- **PROBLEM DESCRIPTION**
Print the lines in the listing below that fall between the line with "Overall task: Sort" and the line with "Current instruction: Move", those two lines included, exactly as they stand and with nothing else.

_ _ _ _ _

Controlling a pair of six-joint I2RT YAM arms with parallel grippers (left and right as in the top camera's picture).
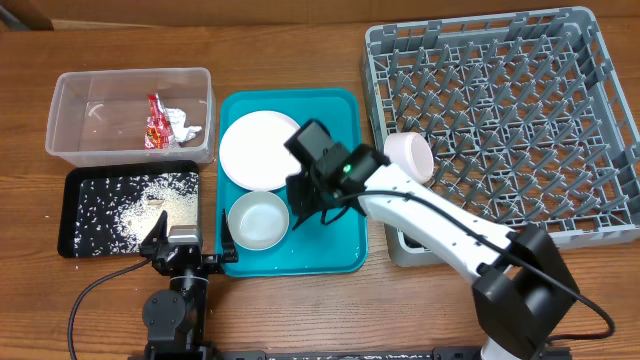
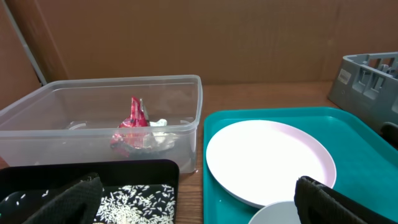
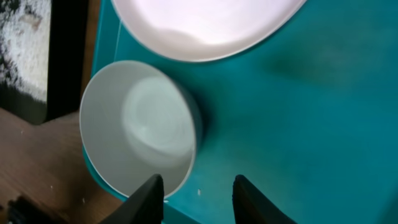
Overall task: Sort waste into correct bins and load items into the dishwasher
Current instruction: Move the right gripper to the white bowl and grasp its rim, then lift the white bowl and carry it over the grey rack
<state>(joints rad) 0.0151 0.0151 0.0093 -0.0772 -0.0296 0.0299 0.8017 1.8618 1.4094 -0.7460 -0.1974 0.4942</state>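
Bowl [image 3: 140, 124] sits on teal tray [image 3: 298, 124], just left of my right gripper [image 3: 198, 193]: jaws half-spread, empty, 1 finger over its rim, 1 outside. Left gripper [image 1: 192, 240] wide, idle, farther off by black tray [image 1: 66, 215].

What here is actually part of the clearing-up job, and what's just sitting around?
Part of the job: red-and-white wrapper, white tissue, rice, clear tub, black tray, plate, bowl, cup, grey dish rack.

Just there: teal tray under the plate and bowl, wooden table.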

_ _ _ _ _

- **RESPONSE**
Overall task: Sort waste into correct bins and load items into the dishwasher
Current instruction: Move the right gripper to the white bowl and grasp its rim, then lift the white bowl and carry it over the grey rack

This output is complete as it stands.